■ DIRECTIONS FOR THIS TASK: Begin at the first line below and copy each line exactly, ending with the line where "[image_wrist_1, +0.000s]" appears.

============================================================

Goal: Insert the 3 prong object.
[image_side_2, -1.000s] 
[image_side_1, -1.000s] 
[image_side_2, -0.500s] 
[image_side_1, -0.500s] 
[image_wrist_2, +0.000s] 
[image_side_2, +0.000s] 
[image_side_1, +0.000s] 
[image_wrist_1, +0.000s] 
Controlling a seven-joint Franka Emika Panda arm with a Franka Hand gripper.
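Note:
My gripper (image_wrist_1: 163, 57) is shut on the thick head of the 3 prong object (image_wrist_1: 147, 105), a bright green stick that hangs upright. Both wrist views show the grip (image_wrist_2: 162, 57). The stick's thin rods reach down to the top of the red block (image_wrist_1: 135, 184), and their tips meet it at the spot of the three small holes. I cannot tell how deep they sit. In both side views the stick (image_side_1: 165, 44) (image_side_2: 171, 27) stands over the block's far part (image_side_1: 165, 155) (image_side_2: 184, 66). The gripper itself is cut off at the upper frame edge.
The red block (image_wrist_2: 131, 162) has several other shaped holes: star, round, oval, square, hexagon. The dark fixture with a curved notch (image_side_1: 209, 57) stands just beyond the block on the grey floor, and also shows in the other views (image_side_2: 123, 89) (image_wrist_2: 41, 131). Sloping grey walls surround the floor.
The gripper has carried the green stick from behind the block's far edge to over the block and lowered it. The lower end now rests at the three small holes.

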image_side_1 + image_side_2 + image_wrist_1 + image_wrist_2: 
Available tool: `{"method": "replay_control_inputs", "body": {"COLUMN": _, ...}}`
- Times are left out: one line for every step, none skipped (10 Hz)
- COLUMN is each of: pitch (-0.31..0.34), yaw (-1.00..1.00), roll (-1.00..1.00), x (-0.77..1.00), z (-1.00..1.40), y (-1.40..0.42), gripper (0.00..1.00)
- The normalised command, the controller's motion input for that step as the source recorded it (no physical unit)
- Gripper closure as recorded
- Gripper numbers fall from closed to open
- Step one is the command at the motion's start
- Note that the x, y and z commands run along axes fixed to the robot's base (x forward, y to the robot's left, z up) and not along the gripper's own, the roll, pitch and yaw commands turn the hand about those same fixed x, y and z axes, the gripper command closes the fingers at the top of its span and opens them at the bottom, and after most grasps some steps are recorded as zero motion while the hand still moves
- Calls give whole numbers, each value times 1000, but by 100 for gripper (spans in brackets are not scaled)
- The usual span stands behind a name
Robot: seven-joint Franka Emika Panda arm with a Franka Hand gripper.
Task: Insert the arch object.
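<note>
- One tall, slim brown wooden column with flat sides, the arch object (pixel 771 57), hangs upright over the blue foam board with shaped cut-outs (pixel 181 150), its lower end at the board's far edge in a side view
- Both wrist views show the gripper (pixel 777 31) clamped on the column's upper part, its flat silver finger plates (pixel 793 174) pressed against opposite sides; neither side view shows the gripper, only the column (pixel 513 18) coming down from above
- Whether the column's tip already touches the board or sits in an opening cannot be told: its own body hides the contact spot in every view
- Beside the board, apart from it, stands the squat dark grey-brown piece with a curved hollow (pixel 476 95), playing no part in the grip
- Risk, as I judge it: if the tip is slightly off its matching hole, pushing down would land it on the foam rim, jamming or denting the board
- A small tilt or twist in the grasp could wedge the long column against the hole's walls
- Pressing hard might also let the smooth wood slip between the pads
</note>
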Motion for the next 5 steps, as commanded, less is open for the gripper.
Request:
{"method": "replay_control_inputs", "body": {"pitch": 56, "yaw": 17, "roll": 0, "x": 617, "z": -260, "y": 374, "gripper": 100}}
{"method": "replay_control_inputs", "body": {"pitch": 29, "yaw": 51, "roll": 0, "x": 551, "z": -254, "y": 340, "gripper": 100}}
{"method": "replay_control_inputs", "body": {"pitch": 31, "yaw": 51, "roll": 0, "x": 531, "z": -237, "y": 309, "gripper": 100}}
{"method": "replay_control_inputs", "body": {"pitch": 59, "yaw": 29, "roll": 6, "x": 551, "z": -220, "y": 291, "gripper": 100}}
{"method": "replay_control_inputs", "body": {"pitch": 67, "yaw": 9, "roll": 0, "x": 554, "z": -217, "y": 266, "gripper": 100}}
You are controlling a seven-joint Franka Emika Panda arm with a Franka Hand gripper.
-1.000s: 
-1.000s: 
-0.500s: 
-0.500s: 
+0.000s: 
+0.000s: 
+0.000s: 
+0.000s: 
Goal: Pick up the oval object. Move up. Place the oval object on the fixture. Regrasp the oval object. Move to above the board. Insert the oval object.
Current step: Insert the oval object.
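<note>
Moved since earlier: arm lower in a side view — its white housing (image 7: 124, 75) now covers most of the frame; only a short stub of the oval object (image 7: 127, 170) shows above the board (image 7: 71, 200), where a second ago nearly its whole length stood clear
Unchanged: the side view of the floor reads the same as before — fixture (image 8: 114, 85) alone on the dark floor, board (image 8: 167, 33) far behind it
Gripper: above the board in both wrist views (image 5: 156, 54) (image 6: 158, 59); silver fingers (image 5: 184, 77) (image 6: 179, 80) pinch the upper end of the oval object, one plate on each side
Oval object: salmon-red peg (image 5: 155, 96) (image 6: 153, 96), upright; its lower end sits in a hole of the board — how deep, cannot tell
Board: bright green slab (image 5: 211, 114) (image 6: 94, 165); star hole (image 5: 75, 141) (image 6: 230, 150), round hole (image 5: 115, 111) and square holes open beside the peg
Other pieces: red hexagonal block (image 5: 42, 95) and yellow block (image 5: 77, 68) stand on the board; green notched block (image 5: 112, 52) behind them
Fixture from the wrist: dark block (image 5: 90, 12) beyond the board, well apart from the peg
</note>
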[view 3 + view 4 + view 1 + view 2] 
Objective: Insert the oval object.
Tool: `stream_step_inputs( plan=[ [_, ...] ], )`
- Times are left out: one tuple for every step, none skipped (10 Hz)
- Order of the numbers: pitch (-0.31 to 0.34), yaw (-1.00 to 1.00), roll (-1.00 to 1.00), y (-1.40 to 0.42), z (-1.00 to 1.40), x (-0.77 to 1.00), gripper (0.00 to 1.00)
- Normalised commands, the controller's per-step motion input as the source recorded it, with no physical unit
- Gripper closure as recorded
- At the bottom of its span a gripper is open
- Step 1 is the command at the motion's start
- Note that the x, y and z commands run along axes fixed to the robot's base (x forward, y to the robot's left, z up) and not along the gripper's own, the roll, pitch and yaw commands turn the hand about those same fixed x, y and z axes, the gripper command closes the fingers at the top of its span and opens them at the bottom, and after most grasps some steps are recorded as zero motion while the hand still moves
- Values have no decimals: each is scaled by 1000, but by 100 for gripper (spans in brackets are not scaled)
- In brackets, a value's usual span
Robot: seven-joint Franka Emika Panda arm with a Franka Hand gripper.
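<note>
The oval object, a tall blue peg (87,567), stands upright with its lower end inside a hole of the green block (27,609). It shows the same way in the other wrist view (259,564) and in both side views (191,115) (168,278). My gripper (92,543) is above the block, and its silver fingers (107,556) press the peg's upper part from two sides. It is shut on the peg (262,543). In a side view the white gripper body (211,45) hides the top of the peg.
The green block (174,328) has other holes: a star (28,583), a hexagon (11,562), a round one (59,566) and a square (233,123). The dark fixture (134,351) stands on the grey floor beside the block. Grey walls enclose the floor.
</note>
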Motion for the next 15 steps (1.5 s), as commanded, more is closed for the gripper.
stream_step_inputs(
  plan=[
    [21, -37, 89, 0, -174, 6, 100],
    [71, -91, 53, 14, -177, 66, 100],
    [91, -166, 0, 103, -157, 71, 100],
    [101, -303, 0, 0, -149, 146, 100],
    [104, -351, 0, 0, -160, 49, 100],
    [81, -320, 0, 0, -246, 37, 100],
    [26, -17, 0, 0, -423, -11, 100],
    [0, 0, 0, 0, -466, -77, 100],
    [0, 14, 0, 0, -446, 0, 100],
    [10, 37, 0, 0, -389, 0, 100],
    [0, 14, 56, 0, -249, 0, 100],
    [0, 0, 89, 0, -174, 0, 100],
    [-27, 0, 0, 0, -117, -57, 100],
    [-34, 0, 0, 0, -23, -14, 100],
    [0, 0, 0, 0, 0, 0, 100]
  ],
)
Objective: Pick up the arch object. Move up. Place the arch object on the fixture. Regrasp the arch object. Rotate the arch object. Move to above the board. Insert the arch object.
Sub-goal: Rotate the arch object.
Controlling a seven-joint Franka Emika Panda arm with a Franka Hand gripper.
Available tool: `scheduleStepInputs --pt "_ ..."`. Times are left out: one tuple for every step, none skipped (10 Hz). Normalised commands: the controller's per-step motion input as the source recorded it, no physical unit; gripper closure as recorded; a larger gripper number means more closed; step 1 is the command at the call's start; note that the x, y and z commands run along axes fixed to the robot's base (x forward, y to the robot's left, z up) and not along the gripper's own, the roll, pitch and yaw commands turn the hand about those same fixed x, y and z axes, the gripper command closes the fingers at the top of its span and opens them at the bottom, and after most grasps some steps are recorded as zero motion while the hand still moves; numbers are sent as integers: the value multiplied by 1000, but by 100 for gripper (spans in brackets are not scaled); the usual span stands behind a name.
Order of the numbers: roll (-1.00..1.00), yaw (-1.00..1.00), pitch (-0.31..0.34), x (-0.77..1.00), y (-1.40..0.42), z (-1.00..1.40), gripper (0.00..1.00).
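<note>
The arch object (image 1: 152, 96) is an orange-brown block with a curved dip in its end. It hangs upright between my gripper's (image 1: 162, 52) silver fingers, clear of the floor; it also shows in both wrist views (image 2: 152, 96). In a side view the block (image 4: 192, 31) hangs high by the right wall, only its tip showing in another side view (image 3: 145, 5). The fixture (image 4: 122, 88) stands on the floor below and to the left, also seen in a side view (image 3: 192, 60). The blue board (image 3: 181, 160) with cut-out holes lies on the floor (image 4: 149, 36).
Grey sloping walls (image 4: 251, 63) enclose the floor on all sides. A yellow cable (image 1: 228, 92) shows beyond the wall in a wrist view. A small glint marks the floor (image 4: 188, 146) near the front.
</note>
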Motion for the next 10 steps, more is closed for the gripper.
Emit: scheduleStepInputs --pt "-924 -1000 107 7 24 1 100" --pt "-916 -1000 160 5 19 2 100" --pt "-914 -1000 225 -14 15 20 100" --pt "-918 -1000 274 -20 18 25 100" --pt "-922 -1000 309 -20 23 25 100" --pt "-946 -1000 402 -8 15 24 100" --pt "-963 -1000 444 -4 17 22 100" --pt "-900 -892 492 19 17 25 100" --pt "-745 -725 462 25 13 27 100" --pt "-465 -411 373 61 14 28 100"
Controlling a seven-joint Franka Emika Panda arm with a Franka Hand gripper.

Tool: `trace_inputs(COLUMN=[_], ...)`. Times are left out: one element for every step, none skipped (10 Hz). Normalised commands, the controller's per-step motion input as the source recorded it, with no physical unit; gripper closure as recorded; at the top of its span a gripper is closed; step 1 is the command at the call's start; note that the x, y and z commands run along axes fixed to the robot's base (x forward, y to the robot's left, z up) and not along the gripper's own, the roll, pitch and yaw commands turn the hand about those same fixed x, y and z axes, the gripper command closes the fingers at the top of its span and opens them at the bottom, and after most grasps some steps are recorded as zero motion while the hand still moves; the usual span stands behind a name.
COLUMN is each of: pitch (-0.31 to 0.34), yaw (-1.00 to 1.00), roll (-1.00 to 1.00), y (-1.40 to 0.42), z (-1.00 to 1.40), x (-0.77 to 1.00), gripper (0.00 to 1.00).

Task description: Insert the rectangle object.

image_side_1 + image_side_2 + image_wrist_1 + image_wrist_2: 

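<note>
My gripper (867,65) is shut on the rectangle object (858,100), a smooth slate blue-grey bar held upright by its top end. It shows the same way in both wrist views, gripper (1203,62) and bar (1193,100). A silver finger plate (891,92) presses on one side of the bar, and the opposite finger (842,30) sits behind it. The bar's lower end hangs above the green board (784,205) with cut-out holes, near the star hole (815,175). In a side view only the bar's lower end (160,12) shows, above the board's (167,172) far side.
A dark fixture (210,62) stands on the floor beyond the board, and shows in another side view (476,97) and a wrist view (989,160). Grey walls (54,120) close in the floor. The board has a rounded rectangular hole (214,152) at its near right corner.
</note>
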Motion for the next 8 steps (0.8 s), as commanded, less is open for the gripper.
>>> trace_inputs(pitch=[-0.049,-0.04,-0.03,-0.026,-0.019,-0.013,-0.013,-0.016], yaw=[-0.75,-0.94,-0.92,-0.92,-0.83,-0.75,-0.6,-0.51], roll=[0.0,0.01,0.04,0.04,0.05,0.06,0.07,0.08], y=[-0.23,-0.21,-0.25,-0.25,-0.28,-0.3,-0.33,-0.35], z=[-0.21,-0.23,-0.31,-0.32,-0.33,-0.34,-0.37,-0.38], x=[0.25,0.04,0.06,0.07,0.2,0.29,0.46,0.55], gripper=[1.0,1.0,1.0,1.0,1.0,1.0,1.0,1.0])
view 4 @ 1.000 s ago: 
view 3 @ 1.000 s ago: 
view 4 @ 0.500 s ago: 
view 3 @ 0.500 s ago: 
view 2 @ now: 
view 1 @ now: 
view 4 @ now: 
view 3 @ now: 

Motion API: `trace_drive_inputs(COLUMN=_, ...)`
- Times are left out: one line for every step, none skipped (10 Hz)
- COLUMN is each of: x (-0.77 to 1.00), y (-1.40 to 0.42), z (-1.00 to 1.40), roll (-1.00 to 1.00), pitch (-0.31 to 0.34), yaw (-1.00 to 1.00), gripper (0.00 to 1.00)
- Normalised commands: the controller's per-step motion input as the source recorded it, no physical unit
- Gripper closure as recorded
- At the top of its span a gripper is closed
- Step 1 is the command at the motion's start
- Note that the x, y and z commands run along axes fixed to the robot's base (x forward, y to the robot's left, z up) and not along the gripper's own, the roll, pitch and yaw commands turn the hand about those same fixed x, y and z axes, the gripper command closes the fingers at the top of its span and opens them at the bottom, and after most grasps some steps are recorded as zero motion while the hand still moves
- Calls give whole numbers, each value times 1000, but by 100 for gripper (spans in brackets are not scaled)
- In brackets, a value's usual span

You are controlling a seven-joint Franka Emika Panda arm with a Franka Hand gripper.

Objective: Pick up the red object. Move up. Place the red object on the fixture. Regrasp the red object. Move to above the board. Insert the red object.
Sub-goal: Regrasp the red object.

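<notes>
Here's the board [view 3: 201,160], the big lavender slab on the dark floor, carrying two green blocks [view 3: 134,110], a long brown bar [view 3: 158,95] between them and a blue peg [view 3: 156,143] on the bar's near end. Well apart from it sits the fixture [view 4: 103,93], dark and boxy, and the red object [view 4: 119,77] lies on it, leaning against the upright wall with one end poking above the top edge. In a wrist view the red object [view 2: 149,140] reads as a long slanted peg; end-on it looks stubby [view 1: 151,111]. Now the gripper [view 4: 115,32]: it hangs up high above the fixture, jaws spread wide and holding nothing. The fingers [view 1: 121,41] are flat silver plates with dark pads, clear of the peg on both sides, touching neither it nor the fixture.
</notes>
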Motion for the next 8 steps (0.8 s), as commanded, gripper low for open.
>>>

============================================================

■ TASK RESPONSE:
Goal: Insert the 3 prong object.
[image_side_2, -1.000s] 
[image_side_1, -1.000s] 
[image_side_2, -0.500s] 
[image_side_1, -0.500s] 
[image_wrist_2, +0.000s] 
[image_side_2, +0.000s] 
[image_side_1, +0.000s] 
[image_wrist_1, +0.000s] 

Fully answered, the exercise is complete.